Skill Builder: Recognizing the Stages of Conflict

Conflict is inevitable and necessary in the process of working toward understanding one another. As organizers, we come from different backgrounds and experiences; we all have different ways of communicating about ourselves and our ideas. Conflict is a natural part of us learning how to interact with one another and how to effectively collaborate towards our shared visions. Our attitudes, beliefs and feelings about conflict will influence how conflict is approached, handled and resolved. The goal of this article is to help explore what conflict is, how we can identify the stages of conflict, and how to intervene so that conflict doesn’t negatively impact our relationships and goals.

What is Conflict?

Conflict can be: (1) a perceived or actual threat to one’s interest and/or needs; and/or (2) something that occurs when the strategies to get one’s needs met are at odds with another person’s strategies to get their needs met. The longer a conflict is left unaddressed the more difficult it will be able to address and manage. If conflict is left unaddressed for too long it may result in relationships that are incredibly difficult to repair and could cause serious harm to people, groups and the organization.  

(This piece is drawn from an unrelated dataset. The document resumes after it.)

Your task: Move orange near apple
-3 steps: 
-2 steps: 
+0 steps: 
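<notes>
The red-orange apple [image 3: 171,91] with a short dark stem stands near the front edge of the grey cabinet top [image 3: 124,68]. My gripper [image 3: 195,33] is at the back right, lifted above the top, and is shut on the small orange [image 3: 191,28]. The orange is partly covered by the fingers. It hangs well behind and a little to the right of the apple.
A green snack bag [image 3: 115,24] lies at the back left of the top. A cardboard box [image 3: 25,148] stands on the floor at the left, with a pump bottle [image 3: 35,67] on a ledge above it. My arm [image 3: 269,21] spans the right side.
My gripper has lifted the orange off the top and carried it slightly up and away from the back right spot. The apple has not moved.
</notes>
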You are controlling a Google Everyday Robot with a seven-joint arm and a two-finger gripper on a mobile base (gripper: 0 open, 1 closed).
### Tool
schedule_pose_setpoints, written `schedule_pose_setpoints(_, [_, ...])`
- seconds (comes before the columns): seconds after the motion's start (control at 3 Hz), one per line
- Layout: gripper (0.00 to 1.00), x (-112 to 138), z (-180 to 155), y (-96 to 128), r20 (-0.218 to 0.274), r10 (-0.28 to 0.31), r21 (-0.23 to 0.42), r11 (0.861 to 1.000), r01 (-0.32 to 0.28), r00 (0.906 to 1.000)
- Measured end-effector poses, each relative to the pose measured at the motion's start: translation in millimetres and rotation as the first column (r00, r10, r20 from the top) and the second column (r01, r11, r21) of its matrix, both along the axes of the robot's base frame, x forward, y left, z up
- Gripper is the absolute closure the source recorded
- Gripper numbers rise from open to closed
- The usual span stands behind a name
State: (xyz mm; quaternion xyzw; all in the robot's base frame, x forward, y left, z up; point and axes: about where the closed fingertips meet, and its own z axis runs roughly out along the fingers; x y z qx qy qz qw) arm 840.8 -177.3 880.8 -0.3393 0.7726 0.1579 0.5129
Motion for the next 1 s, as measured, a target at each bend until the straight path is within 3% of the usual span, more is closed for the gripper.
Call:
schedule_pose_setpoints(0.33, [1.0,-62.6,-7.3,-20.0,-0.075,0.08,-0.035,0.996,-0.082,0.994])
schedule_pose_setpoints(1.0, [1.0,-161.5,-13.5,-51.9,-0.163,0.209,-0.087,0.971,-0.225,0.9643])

For example, let’s say I’ve been working on an event for months and am hoping to get support from the chapter for a big turnout. The week before my event, another member brings up a huge community action happening the same day as my event and emphasizes the need for turnout at the action. The other member recommends not advertising for any other events or actions so we can ensure maximum turnout for their community action.

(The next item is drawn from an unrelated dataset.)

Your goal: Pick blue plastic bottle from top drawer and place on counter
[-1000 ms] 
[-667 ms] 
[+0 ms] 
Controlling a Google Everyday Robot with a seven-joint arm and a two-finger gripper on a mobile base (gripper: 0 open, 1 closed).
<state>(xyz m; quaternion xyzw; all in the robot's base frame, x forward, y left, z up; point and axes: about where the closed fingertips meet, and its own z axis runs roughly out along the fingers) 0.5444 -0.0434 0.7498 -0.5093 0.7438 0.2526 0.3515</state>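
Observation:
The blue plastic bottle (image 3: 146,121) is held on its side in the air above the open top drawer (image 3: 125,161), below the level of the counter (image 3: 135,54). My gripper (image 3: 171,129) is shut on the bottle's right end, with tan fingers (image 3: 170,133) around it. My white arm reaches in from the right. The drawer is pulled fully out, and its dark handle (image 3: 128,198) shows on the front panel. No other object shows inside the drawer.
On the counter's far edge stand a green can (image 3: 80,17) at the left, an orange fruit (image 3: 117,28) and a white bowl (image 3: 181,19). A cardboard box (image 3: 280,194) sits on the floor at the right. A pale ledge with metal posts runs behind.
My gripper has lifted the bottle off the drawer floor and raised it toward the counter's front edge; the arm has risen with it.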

My interests and needs are at odds with this other member. This is a conflict. In order to prevent this conflict from escalating and potentially harming either my organizing goals or my relationship with this other member, I need to address it. Please read below for suggestions around how to identify and address conflict.

Stages of Conflict

While some conflicts may escalate quickly, there are usually several preliminary stages of conflict that are important for us to recognize so that we (you, me, all of us!) can intervene early. It is our hope that members will address conflict early on—ideally by Stage 2—so we can avoid conflict seriously harming our relationships and shared goals.

Stage 1: Discomfort

  • Situation:
    • Something doesn’t feel quite right. You can’t exactly put your finger on it, but you know you feel uneasy.
    • You don’t say anything because you haven’t figured out the best way to describe what’s wrong.
    • You avoid the feeling, and maybe avoid the people or projects that are making you feel this way.
  • Intervention: at this stage you can prevent the conflict from escalating by…
    • Expressing your concerns
    • Asking questions
    • Actively listening to the responses from the other person/people
    • Simply naming your discomfort – e.g. “I’m not quite sure what it is about this suggestion, but something about it is making me feel concerned.”

Stage 2: Misunderstanding

  • The situation:
    • You felt uncomfortable and decided not to say anything – maybe you thought it would blow over, that it would be silly to bring it up because it’s not that big of a deal, or that people might think you’re overreacting.
    • You’ve now continued engaging with people without expressing your discomfort and this may lead to you communicating in a way that’s defensive or reactive and may lead to tense interactions and clashes with others.
  • Intervention: at this stage you can prevent the conflict from escalating by:
    • Expressing your concerns.
      • “I’m feeling worried that this approach might leave out some important people in our membership.”
    • Acknowledging that you’re having difficulty communicating right now.
      • “I’m having trouble being able to fully listen to you and engage in this conversation right now.”
    • Asking for time and space to think through how you’d like to continue the conversation.
      • “I think this conversation is really important and I need more time to think about it so I can be fully present when we talk.”
    • Or using active listening skills to de-escalate the conversation and work towards understanding.
      • “I hear that addressing this issue is really important to you because of your past experiences. What was your thought process with this particular suggestion?”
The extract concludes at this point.